1. THE POET. (continued)

This insight, which expresses itself by what is called Imagination, is a very high sort of seeing, which does not come by study, but by the intellect being where and what it sees; by sharing the path or circuit of things through forms, and so making them translucid to others. The path of things is silent. Will they suffer a speaker to go with them? A spy they will not suffer; a lover, a poet, is the transcendency of their own nature,--him they will suffer. The condition of true naming, on the poet's part, is his resigning himself to the divine aura which breathes through forms, and accompanying that.

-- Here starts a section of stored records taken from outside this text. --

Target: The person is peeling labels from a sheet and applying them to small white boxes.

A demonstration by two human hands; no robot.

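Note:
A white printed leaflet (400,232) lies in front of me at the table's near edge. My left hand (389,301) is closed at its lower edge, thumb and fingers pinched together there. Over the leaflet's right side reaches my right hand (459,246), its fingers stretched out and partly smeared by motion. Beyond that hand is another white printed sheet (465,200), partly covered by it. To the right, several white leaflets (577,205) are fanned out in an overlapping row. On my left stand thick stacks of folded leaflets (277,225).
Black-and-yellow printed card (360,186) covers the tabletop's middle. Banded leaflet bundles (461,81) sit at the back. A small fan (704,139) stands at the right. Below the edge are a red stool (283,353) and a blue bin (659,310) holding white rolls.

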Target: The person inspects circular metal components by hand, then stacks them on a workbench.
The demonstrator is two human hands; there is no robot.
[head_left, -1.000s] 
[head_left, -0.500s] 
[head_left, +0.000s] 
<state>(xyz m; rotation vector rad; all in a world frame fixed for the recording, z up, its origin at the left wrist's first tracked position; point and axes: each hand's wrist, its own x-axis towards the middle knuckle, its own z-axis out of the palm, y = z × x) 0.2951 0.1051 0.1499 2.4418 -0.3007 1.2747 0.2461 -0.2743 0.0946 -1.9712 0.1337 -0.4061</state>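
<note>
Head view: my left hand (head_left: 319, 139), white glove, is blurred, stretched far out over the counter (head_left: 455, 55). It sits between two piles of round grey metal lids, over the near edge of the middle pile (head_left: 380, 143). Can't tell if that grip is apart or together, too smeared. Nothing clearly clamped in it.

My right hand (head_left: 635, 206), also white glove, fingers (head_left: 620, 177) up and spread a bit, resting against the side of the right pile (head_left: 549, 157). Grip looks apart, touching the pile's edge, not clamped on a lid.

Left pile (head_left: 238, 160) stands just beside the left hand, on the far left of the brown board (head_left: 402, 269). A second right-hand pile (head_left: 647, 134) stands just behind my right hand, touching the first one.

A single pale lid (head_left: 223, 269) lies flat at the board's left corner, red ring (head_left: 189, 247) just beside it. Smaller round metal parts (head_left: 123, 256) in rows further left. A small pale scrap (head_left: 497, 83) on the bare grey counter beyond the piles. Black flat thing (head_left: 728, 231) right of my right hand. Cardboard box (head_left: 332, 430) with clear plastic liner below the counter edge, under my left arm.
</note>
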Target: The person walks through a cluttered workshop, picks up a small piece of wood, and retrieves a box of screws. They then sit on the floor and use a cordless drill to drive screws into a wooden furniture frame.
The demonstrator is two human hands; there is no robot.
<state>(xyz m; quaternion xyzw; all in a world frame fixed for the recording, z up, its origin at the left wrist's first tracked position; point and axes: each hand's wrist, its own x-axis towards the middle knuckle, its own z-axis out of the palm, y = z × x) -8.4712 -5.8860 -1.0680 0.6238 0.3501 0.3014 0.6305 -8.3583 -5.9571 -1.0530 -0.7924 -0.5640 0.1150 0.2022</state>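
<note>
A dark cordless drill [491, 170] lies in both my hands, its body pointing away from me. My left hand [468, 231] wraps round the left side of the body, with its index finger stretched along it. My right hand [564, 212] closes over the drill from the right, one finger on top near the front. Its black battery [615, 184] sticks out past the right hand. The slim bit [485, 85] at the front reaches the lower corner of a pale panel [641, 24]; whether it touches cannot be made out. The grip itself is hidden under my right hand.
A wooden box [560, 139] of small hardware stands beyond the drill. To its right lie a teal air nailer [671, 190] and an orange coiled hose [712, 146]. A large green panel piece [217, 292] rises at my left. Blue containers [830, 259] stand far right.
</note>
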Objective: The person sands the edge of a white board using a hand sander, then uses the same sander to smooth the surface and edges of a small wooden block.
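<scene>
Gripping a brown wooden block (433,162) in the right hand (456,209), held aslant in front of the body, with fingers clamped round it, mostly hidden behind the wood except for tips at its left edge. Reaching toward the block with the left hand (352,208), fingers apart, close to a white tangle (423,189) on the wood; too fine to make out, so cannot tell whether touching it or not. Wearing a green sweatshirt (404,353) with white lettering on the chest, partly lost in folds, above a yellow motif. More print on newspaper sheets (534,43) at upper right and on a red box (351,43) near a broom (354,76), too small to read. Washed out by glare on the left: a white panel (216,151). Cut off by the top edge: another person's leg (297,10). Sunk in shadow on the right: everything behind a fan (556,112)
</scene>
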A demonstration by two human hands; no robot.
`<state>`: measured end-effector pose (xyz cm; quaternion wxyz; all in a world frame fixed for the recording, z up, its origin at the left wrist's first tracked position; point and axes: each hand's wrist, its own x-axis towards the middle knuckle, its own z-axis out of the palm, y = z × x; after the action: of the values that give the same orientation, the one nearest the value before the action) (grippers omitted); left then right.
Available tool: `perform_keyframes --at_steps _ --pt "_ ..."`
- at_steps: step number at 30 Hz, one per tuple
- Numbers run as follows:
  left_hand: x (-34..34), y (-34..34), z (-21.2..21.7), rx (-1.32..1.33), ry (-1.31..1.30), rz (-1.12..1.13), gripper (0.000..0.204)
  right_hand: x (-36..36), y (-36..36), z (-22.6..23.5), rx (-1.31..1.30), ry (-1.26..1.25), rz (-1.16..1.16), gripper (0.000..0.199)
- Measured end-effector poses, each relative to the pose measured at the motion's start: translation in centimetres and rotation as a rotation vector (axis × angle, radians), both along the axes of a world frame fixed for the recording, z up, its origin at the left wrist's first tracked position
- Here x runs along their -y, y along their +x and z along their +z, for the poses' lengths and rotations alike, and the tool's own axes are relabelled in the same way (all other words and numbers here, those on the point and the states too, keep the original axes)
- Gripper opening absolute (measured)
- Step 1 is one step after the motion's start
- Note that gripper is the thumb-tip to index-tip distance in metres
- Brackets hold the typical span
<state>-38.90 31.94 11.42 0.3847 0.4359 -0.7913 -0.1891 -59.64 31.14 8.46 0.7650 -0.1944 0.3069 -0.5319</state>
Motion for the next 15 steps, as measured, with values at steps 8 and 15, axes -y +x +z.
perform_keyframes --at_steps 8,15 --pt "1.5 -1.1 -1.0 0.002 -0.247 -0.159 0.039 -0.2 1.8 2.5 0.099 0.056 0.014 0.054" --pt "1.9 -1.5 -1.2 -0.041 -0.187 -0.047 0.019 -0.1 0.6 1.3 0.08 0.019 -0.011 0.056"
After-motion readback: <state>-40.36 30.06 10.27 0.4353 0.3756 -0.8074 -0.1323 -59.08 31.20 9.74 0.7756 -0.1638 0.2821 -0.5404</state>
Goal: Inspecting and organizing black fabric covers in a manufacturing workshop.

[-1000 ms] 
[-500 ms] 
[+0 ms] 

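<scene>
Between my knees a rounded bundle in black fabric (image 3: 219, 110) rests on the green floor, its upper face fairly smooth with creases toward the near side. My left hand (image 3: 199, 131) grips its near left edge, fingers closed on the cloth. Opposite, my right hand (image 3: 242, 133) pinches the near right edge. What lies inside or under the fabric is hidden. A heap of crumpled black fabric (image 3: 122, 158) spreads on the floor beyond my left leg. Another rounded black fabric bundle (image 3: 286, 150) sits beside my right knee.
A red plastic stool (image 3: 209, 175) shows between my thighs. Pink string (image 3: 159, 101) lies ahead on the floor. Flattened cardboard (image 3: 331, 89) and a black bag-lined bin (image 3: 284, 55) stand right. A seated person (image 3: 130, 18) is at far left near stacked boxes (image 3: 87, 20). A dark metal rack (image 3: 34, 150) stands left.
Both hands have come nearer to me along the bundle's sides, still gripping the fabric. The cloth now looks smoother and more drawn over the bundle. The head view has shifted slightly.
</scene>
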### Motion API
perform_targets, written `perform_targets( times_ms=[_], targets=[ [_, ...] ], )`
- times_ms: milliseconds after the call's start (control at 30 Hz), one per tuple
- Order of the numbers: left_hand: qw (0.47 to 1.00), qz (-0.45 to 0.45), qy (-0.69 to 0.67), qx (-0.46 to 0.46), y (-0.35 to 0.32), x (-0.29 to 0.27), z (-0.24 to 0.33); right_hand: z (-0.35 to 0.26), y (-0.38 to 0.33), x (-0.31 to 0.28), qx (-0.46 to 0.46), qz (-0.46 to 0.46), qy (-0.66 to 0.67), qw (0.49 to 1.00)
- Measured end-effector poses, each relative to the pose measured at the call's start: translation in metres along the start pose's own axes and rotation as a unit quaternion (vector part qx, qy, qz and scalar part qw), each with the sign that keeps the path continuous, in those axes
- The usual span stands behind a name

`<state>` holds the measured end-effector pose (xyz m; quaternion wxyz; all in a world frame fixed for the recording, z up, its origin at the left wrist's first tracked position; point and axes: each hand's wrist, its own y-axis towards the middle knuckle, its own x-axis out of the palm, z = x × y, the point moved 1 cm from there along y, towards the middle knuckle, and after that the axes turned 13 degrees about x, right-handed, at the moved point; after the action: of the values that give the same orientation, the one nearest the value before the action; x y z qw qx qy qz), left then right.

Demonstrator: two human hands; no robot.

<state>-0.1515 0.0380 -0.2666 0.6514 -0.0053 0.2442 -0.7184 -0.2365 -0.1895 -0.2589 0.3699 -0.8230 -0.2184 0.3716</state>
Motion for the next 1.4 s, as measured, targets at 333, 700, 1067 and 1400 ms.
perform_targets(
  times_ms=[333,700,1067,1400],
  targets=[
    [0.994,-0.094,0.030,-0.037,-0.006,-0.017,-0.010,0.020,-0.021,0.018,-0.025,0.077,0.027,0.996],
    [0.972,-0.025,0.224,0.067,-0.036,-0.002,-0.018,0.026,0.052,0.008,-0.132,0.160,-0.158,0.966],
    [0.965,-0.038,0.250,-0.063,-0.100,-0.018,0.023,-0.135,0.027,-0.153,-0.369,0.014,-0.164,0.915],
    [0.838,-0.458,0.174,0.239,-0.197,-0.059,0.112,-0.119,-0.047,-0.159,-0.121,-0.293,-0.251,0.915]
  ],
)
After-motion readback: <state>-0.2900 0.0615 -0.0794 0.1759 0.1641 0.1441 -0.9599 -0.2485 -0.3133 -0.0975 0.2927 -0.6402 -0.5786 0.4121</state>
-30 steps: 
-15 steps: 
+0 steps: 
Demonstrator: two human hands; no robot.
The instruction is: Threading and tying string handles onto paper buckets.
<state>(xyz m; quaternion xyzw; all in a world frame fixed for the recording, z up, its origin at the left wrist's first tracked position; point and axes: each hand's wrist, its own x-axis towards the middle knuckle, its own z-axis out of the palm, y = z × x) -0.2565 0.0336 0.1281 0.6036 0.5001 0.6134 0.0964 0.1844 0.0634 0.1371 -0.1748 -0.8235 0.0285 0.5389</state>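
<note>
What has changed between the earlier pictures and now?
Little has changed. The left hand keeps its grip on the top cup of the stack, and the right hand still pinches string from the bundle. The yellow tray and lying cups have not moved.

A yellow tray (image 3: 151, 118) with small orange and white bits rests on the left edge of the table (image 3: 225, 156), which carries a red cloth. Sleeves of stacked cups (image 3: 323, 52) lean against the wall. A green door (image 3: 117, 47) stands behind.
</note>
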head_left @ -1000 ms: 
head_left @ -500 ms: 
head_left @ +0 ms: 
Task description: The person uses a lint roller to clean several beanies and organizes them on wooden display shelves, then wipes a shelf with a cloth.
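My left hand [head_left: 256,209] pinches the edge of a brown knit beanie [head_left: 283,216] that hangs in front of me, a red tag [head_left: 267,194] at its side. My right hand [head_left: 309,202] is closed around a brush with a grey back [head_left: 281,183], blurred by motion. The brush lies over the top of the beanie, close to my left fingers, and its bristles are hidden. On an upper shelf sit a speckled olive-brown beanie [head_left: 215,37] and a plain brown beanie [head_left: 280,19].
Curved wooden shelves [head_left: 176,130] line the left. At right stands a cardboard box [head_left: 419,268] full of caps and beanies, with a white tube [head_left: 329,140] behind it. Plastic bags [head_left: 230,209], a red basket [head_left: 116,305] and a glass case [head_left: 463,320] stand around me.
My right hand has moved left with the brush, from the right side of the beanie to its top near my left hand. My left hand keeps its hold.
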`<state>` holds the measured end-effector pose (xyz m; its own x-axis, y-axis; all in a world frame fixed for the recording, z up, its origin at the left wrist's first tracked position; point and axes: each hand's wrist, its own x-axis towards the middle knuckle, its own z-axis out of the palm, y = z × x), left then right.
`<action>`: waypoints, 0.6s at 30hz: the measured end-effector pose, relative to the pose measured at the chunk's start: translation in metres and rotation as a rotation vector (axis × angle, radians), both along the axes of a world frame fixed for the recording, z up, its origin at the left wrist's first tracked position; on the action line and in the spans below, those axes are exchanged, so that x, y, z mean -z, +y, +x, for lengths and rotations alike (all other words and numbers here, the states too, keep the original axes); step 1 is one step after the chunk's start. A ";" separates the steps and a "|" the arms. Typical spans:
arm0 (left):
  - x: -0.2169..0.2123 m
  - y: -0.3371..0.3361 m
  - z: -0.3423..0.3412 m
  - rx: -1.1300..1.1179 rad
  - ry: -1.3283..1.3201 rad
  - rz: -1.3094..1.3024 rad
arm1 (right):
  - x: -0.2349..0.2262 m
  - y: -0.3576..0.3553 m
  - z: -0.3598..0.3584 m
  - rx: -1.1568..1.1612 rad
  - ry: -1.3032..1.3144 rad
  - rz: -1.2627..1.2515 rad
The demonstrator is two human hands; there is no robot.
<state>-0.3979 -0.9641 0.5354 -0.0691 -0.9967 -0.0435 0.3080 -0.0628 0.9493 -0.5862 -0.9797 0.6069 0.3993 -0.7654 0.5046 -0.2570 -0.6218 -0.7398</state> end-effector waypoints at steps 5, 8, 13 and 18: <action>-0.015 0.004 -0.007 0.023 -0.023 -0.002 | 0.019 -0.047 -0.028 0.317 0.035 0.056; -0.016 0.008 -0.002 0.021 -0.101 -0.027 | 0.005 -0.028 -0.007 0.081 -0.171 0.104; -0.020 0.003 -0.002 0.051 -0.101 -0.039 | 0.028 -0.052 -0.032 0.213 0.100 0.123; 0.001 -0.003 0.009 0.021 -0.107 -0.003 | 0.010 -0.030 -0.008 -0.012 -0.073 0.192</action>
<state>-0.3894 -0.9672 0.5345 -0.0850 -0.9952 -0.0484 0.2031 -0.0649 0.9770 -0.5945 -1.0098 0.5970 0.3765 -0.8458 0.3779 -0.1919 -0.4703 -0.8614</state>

It is a secret which every intellectual man quickly learns, that, beyond the energy of his possessed and conscious intellect he is capable of a new energy (as of an intellect doubled on itself), by abandonment to the nature of things; that beside his privacy of power as an individual man, there is a great public power on which he can draw, by unlocking, at all risks, his human doors, and suffering the ethereal tides to roll and circulate through him; then he is caught up into the life of the Universe, his speech is thunder, his thought is law, and his words are universally intelligible as the plants and animals. The poet knows that he speaks adequately then only when he speaks somewhat wildly, or, "with the flower of the mind;" not with the intellect used as an organ, but with the intellect released from all service and suffered to take its direction from its celestial life; or as the ancients were wont to express themselves, not with intellect alone but with the intellect inebriated by nectar. As the traveller who has lost his way throws his reins on his horse's neck and trusts to the instinct of the animal to find his road, so must we do with the divine animal who carries us through this world. For if in any manner we can stimulate this instinct, new passages are opened for us into nature; the mind flows into and through things hardest and highest, and the metamorphosis is possible.

This is page 13 of 135. [Mark this Page]
Mark any page to add this title to Your Bookshelf. (0 / 10 books on shelf)
Customize text appearance:
Color: A A A A A   Font: Aa Aa   Size: 1 2 3 4 5   Defaults
(c) 2003-2012 LiteraturePage.com and Michael Moncur. All rights reserved.
For information about public domain texts appearing here, read the copyright information and disclaimer.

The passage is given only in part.